To solve this problem efficiently, we can utilize a two-pointer technique.

  1. We iterate over the string using two pointers, i and j.
  2. The first pointer i marks the start of a potential homogenous substring, while j scans ahead to find where this substring ends (i.e., where a character different from s[i] is encountered).
  3. For each character position i, we find the longest stretch of the same character by incrementally increasing j as long as s[j] is equal to s[i].
  4. The length of the homogenous substring starting at i is (j - i). For each such substring, we calculate the number of homogenous substrings that can be made, which is given by the formula (1 + cnt) * cnt / 2, where cnt is the length of the homogenous substring.
  5. Why this formula? Consider a homogenous string of length n. We can make n single-character substrings, n-1 substrings of length 2, n-2 of length 3, and so on, down to 1 substring of length n. This forms an arithmetic sequence that sums to n*(n+1)/2.
  6. The answer is incremented by this count for each homogenous stretch we find.
  7. We use the modulo operation to keep our calculations within the prescribed limit to avoid integer overflow.
  8. The first pointer i is then set to j to start searching for the next homogenous substring.
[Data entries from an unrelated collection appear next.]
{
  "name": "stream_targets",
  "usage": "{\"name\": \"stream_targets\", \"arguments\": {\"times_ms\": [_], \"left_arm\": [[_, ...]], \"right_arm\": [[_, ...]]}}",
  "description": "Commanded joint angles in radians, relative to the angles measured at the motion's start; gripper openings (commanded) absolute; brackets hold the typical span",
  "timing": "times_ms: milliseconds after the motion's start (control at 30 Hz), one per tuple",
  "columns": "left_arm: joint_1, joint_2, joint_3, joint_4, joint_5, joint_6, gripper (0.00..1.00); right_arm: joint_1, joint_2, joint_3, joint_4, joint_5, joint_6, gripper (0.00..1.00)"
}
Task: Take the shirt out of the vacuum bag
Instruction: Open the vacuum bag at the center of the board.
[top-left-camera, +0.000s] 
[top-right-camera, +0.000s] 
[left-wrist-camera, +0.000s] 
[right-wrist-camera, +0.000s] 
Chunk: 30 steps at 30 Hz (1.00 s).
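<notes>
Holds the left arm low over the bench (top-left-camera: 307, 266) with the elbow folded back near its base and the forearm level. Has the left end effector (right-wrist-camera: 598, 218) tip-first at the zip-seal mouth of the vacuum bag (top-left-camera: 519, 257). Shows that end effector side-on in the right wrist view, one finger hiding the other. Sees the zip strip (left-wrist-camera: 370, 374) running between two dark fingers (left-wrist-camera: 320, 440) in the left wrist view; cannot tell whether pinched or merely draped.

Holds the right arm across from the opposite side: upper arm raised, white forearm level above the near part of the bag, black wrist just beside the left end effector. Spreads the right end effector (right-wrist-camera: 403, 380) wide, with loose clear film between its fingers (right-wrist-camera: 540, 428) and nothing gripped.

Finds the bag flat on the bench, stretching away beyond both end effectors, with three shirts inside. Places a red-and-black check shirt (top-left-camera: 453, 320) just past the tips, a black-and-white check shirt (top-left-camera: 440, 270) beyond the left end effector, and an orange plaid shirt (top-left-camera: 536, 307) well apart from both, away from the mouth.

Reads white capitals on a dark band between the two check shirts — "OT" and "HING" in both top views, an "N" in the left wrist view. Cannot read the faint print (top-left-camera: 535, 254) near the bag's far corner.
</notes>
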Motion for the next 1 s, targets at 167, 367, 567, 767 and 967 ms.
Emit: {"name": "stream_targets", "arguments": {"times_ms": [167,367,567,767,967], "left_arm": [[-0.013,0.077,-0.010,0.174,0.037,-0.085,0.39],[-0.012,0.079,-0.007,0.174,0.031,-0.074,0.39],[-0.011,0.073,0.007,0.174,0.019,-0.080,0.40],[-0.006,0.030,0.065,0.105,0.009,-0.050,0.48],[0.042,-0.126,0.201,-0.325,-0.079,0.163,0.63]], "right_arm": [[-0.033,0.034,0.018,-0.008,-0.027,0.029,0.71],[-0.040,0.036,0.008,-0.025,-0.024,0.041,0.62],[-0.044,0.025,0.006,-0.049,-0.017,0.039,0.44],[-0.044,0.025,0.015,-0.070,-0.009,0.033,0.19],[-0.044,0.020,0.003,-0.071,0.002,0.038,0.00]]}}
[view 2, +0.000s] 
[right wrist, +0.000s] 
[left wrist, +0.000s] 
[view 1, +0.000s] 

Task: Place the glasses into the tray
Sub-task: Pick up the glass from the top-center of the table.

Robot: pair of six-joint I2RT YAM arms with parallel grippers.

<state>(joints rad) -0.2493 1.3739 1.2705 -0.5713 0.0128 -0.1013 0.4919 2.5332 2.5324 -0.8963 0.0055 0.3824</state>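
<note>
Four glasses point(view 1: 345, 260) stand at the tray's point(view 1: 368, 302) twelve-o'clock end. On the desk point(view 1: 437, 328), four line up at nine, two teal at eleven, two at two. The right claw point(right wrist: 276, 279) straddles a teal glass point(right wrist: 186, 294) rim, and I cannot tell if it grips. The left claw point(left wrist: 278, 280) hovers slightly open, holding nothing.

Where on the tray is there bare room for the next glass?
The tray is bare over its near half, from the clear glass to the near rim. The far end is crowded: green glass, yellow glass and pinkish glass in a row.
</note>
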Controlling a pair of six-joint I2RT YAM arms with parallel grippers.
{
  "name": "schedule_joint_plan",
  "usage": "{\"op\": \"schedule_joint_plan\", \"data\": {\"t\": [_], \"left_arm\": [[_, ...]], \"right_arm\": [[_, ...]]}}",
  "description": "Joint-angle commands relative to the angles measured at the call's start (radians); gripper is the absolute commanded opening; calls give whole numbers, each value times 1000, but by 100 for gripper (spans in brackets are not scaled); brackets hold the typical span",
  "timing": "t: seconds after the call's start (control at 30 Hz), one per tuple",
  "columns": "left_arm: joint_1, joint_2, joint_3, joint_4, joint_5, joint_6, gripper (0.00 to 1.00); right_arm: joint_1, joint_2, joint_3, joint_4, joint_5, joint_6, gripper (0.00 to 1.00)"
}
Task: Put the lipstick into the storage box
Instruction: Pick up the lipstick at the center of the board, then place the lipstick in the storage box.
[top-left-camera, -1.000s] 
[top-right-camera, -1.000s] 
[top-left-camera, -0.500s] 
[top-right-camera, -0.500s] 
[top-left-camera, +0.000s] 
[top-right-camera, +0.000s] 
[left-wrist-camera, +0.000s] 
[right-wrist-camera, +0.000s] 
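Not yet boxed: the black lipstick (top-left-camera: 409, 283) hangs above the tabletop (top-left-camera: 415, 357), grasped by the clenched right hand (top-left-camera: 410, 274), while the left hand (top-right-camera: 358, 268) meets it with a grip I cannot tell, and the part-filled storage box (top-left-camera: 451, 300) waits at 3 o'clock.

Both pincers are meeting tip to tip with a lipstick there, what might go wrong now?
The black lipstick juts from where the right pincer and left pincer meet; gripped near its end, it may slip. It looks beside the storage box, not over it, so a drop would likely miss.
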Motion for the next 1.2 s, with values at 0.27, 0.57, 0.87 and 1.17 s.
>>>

This approach optimizes the process by minimizing the number of times we traverse the string, leading to an efficient solution.

Solution Approach

The implementation of the solution uses a two-pointer technique along with basic arithmetic calculations to find the number of homogenous substrings. Here is the walkthrough of the code:

  • The function countHomogenous starts by initializing the variable mod to 10**9 + 7 for modulo operations to prevent overflow.
  • Two variables are declared, i being the start pointer (initialized at index 0) and n being the length of the input string s.
  • We also initialize a variable ans to store the cumulative number of homogenous substrings found.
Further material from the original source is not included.